The Swiss ball leg curl is a fabulous exercise that targets major muscles of the lower body, including the hamstrings and glutes.
It’s a variation of the leg curl exercise, but when done using a Swiss ball, it works on the targeted muscles even harder and makes the entire movement more challenging.
While most of the hamstring exercises primarily focus on the hip extensors, the Swiss ball hamstring curl works on the knee flexors and offers a natural range of motion, too.
What benefits does the Swiss ball leg curl exercise offer?
Swiss ball leg curls target the hamstrings, glutes and core, and equally work to improve overall balance, agility and stability. Doing this exercise regularly helps boost athletic performance and also enhances performance in many day-to-day activities.
If you don’t have access to a leg curl machine, Swiss ball leg curls can work as a great substitute and offer similar benefits. The best part about this lower body exercise is that it can be done as both a pre or post-workout movement.
What muscles does the Swiss ball leg curl target?
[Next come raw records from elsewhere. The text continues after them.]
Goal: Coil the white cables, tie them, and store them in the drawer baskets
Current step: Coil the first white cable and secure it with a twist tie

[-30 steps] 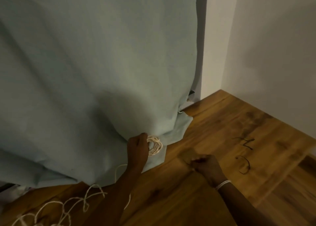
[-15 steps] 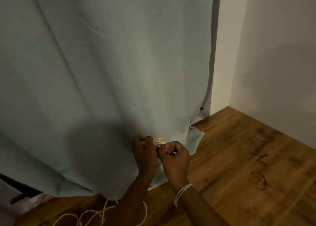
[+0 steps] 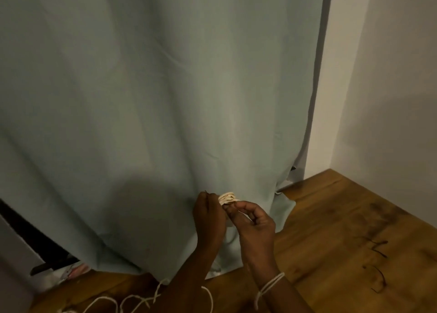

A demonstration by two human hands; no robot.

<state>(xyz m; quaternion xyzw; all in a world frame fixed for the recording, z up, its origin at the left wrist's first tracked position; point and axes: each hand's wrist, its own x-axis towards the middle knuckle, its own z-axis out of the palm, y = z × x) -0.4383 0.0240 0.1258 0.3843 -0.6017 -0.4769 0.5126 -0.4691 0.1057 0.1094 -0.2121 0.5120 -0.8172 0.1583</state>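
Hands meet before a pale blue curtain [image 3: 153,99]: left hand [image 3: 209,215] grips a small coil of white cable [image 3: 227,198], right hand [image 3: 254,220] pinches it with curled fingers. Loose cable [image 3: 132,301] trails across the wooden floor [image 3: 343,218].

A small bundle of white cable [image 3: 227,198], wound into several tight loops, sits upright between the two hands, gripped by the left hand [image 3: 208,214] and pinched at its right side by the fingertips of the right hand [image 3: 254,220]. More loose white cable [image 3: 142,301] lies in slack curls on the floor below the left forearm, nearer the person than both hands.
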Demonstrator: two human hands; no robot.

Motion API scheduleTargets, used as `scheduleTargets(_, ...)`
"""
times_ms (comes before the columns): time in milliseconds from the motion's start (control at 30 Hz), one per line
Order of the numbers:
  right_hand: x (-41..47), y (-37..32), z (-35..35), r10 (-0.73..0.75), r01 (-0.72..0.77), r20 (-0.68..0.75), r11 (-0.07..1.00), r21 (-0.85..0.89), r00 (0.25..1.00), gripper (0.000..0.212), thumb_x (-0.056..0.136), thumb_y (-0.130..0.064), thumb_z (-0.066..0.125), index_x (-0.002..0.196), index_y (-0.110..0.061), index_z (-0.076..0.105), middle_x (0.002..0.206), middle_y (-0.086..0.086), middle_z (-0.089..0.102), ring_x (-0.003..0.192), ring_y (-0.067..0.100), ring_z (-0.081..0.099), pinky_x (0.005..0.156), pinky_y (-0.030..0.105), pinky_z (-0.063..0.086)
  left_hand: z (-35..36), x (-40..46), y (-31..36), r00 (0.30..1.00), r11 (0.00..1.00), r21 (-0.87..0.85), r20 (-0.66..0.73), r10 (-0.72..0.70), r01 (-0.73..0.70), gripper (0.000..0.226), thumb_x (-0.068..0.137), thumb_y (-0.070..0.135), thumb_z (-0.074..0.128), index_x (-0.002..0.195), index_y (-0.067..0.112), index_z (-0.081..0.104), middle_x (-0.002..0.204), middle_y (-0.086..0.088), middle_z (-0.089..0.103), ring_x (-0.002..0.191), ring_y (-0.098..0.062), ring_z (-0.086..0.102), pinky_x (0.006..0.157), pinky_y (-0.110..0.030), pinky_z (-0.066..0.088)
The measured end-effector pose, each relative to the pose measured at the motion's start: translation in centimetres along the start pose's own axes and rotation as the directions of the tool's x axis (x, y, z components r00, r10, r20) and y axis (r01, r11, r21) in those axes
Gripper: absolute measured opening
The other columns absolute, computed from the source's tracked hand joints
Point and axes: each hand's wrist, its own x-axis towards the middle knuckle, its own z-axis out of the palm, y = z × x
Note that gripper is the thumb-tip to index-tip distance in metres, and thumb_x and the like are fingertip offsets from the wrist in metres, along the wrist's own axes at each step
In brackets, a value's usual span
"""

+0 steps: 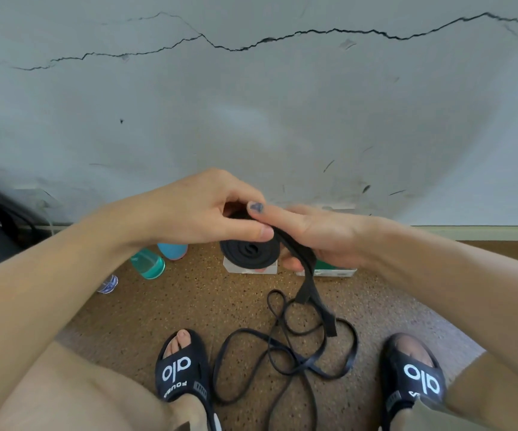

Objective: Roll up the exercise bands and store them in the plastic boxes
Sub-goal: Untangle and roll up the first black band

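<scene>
One black band (249, 251), part-rolled, held by both hands.
Left hand (198, 209) fingers (251, 233) pinch the roll; right hand (319, 234) grips the tail trailing below to the floor (164, 306).

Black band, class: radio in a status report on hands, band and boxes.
Left hand pinches the coil; right hand feeds the band. Half rolled, loose tail tangled on the floor. Boxes wait behind, nothing blocking.

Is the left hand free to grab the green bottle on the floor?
Probably not right now. The left hand is pinching the black band roll, while the right hand feeds the strap. The green bottle lies uncovered just below that wrist, so letting go first would do.
</scene>
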Motion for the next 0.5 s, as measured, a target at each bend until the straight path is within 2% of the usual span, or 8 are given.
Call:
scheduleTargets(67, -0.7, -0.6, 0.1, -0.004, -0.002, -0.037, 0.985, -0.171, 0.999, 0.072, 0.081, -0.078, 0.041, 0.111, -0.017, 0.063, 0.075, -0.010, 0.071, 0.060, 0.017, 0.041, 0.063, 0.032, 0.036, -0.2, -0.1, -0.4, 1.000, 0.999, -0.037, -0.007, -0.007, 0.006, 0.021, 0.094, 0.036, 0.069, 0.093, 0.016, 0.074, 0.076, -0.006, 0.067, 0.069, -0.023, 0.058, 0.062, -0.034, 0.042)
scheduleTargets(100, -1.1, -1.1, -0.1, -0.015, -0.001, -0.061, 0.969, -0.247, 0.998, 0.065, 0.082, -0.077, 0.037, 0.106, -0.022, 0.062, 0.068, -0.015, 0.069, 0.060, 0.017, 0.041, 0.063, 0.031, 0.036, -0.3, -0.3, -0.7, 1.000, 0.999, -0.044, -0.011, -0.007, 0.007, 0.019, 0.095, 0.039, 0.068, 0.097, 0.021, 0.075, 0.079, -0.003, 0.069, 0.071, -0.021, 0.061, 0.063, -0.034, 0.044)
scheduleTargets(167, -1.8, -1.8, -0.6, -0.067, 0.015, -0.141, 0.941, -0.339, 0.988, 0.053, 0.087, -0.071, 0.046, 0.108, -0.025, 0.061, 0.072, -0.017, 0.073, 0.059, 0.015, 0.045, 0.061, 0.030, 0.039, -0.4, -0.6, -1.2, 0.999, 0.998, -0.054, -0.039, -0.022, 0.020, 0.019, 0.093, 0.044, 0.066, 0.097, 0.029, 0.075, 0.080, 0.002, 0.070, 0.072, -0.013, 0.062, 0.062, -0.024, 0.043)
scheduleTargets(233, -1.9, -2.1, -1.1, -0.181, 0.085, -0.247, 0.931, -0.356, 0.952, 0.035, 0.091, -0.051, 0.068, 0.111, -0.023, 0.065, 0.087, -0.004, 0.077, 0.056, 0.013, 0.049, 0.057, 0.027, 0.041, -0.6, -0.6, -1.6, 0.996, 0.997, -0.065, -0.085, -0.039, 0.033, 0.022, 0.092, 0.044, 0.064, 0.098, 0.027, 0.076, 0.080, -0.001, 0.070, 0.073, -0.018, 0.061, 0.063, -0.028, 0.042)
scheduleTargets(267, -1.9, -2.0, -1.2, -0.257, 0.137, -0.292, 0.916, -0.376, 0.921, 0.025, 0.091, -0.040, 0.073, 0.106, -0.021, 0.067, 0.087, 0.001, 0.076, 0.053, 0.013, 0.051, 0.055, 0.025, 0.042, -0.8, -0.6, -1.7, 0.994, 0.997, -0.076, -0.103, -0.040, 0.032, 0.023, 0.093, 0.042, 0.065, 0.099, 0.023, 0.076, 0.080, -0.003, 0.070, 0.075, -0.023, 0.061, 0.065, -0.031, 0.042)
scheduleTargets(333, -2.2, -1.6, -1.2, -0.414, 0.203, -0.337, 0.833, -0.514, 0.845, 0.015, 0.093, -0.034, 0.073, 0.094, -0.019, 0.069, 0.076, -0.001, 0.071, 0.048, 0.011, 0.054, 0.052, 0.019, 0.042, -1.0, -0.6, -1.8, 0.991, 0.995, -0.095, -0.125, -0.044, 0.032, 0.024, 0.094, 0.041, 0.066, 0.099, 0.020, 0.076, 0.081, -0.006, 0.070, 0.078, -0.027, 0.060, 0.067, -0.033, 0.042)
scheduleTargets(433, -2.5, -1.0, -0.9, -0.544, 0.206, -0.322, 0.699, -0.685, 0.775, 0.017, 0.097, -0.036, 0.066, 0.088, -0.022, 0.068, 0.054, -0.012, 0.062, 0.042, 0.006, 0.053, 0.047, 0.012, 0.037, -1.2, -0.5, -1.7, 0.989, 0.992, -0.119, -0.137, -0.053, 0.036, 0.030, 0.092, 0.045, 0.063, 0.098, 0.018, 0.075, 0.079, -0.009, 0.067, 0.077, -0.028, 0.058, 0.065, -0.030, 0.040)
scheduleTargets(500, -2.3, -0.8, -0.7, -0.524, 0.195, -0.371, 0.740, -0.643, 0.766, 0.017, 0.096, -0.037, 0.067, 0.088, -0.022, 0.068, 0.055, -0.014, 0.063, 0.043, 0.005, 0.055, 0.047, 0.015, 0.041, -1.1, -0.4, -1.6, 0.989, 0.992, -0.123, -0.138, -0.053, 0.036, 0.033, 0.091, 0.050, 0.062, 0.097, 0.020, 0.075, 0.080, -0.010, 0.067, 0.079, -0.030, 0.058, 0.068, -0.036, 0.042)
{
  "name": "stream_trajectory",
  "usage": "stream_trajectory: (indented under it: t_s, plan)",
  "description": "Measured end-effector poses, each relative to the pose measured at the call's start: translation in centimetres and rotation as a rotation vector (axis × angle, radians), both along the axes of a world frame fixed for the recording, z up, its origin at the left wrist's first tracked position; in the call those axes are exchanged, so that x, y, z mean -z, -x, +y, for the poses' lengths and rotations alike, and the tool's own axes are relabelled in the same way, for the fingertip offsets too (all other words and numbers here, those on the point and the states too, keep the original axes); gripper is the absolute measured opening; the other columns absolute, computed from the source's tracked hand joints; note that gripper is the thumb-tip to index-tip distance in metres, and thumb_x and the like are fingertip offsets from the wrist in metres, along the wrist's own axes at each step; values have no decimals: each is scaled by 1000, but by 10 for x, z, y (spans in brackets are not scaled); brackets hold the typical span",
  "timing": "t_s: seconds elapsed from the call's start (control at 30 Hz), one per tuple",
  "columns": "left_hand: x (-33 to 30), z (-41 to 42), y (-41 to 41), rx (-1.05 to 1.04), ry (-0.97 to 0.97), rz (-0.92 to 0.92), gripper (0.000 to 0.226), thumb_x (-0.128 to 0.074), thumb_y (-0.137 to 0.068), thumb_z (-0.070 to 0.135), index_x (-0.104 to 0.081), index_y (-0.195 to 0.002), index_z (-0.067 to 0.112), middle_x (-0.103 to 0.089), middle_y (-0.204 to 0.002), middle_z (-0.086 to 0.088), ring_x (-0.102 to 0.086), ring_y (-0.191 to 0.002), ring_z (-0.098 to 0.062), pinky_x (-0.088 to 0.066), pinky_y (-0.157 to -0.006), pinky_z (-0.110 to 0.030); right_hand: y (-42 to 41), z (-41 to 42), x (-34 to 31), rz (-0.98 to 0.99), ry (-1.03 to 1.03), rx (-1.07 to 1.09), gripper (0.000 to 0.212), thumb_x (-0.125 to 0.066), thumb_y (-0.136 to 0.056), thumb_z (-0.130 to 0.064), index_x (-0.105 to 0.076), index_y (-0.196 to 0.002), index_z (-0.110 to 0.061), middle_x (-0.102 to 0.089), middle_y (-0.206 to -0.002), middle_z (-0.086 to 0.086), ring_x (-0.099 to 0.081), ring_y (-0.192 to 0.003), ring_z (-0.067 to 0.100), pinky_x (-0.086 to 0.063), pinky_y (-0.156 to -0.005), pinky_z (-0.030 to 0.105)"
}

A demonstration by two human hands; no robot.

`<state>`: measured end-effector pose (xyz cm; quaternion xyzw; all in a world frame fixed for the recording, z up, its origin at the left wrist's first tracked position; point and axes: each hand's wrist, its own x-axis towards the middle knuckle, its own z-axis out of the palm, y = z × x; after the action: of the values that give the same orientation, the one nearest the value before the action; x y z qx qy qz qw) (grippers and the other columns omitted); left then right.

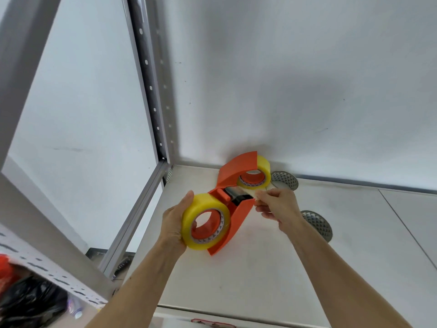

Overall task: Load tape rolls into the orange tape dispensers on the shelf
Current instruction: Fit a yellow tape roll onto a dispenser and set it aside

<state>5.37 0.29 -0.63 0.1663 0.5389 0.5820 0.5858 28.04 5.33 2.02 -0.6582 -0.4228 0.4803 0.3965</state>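
An orange tape dispenser [238, 218] with a yellow tape roll [203, 221] on its hub is held above the shelf [260, 280]. The left hand [175, 223] is wrapped around the outer side of this roll, with the thumb on top and the other fingers under it, so the roll is gripped firmly. The right hand [279, 207] is placed at the front end of the dispenser, just beside the black blade part [238, 196]. Its fingertips [259, 197] are pinched together; a thin clear tape end seems to be held between them, but this cannot be told for certain. Behind the fingers of the right hand, a second orange dispenser [234, 169] with its own yellow roll [257, 172] is standing on the shelf against the wall. Two grey patterned discs [318, 224] are lying near the right wrist.
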Motion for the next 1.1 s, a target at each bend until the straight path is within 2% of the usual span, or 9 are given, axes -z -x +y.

Although the Swiss ball curl is a hamstring-isolated exercise, it’s an ideal option for exercisers to work on their entire lower body at once. Apart from strengthening the hamstrings, this exercise also benefits several other muscles in the lower and upper legs.
These include:
- the gastrocnemius muscles in the calves
- the gracilis and sartorius muscles in the thighs
- the popliteus muscles in the knees
Several secondary muscles are also targeted during the Swiss ball hamstring curl exercise. These include the erector spinae, glutes, abdominal muscles and shins.
How to do the Swiss ball leg curl in the right form?
Step 1: Begin by lying on your back on an exercise mat.
Step 2: Prop your heels up flat on the Swiss ball, and make sure your legs are extended straight. Keep your body in an elevated bridge position, and place your palms on the side. Try to balance yourself on the ball.
Step 3: Bend the knees, and slowly curl the legs in while squeezing the hamstrings and bringing the ball towards the hips.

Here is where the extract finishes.